El triunfo de Anna Caterina como Cassandra en la producción del Châtelet de 2003, de Les Troyens, con Sir John Eliot Gardiner, marcó una migración hacia las grandes heroínas del repertorio francés, siguiendo los pasos de Regine Crespin. En La Juive y Carmen (respectivamente, en Covent Garden con Pappano y en la Opéra Comique con Gardiner), revivió una tradición de canto francés en el espíritu de Viardot, otro gran rossiniano. Estos logros fueron seguidos por Agrippina y Rodelinda de Handel.

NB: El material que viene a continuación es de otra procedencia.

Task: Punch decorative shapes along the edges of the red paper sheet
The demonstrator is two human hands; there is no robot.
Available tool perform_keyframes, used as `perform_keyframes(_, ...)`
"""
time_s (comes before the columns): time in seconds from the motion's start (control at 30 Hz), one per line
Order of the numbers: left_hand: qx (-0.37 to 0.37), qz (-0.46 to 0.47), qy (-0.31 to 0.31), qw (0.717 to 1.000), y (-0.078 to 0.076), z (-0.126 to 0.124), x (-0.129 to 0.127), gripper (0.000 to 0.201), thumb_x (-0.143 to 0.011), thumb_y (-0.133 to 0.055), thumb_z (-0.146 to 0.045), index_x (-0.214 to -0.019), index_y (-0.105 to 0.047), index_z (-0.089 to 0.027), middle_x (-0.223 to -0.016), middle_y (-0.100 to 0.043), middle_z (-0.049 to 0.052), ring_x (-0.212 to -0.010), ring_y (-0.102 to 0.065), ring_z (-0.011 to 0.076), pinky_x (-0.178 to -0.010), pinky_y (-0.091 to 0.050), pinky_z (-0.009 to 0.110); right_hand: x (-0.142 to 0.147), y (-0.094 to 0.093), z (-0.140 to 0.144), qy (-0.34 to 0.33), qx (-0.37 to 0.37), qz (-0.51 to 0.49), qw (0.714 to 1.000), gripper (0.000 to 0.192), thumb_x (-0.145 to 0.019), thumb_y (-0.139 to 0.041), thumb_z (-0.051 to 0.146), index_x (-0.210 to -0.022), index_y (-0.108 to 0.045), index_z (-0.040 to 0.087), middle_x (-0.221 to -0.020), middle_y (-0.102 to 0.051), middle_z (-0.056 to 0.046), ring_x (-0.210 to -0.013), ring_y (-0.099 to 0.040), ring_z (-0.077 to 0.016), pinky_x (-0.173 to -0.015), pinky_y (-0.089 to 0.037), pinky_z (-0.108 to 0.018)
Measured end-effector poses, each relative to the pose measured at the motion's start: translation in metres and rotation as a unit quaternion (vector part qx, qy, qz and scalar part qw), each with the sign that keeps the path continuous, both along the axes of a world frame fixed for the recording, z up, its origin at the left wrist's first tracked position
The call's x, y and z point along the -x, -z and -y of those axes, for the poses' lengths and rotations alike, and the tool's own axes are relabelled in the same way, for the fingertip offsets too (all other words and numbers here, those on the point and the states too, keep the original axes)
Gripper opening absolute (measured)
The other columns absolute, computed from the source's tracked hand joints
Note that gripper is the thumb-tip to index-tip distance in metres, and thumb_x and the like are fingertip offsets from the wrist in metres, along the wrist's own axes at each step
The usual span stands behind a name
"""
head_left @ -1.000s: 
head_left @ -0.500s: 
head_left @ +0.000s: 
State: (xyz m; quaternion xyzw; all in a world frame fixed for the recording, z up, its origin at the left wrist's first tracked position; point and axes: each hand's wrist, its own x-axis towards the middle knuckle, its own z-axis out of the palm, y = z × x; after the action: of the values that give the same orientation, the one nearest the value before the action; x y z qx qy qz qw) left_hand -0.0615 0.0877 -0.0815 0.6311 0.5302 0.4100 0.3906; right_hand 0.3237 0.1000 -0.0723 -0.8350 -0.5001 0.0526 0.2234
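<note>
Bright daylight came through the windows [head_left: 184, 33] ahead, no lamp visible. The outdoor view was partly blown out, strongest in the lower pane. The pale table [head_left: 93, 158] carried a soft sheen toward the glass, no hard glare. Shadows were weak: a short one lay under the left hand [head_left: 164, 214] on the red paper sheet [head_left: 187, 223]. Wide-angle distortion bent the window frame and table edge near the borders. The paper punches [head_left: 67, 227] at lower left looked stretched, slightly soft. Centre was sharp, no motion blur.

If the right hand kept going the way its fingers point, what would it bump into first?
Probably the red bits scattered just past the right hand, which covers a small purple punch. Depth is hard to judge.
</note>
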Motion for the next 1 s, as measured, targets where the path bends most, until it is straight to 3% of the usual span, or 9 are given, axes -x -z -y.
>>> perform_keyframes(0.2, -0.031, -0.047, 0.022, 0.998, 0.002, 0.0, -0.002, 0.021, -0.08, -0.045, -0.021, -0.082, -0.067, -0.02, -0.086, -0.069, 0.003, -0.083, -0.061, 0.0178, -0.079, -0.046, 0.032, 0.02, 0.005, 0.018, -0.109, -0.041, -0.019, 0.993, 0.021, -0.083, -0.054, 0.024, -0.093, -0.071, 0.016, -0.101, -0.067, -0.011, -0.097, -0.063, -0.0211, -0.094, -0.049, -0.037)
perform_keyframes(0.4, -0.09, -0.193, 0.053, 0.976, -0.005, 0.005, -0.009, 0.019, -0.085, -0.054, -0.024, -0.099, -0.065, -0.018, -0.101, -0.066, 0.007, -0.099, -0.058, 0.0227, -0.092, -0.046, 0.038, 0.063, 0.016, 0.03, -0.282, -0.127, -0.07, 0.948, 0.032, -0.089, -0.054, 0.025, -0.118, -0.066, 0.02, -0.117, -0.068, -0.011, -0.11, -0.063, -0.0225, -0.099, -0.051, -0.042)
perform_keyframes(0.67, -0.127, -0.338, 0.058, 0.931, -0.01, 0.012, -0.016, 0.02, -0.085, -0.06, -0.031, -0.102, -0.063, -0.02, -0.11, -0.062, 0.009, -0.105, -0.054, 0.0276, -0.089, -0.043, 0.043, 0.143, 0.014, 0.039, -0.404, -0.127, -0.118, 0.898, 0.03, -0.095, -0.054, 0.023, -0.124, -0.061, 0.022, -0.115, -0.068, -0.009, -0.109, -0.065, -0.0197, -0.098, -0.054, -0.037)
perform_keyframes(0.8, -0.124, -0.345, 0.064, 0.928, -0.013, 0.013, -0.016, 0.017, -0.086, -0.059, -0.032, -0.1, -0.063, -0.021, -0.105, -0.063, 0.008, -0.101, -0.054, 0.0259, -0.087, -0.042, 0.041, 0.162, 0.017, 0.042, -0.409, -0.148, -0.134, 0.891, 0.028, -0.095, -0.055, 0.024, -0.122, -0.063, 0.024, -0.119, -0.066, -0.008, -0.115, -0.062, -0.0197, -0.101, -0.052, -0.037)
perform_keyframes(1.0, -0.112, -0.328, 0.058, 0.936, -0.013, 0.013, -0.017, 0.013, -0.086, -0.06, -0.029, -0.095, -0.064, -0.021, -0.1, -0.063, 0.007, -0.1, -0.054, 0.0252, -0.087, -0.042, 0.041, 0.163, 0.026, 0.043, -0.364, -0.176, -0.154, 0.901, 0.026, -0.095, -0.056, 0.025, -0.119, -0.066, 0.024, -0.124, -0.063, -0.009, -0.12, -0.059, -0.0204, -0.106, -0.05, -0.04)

Su interpretación de dos papeles dentro de L’incoronazione di Poppea, como Poppea (Múnich) y Nero (París), inspiró Era la notte, su espectáculo individual sobre Combattimento di Tancredi e Clorinda de Monteverdi, que continúa de gira.

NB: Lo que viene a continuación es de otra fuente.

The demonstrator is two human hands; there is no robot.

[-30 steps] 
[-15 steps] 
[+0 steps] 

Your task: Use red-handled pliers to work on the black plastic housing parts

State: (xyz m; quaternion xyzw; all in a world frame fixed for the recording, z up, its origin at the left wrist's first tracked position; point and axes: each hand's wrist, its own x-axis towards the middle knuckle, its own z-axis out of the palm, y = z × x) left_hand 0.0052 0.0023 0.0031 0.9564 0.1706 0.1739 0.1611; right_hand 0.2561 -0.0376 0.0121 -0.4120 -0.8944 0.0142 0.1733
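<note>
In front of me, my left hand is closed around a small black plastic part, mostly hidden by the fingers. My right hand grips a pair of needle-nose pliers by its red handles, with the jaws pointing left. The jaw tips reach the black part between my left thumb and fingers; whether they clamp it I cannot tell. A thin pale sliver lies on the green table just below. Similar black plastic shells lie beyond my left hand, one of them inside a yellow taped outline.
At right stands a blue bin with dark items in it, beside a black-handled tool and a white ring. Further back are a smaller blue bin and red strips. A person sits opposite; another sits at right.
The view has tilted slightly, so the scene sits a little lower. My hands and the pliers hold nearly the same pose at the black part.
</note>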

Igualmente lograda en la sala de recitales, su relación con el pianista Donald Sulzen le ha permitido centrarse cada vez más en la canción, ya sea italiana (Tosti, Respighi) o francesa, en particular Faure (L’horizon chimerique), Debussy o Reynaldo Hahn. 2013 fue un año histórico, con el estreno de La voix humaine y dos conciertos destacados: Penélope de Faure y Sigurd de Reyer. Comenzó un año maravilloso en 2014, con Carmen en Covent Garden, junto a Roberto Alagna, dirigida por Daniel Oren, y continuó con Les Troyens en La Scala, seguido de su debut en Iphigenie en Tauride, en el Grand Théâtre de Genève. Marco Tutino le encargó la ópera La Ciociara, que se estrenó en la Ópera de San Francisco.
En los últimos años, Anna Caterina ha colaborado con Les Siècles para La damnation de Faust, Ed Gardner y la RAI Torino Orchestra, para La mort de Cleópatre, y ha trabajado con David McVicar en nuevas producciones de Gloriana (como Isabel I), en el Teatro Real de Madrid, y Médée (papel principal) en el Grand Théâtre de Genève, y volvió al papel de Casandra en la épica Les Troyens de McVicar, en la Wiener Staatsoper. La temporada pasada, Anna Caterina debutó en el Festival Enescu con La voix humaine, con la Orchestre Philharmonique Royal de Liège, y como Iphigénie en Tauride, con la OAE. Asimismo, regresó al Wigmore Hall de Londres en un recital con Donald Sulzen, y al Concertgebouw, Ámsterdam, como Jocasta en el Edipo Rey de Stravinsky. En 2021, fue elegida «Accademici Effettivi» por los distinguidos panelistas de la Asamblea General de Académicos de Santa Cecilia.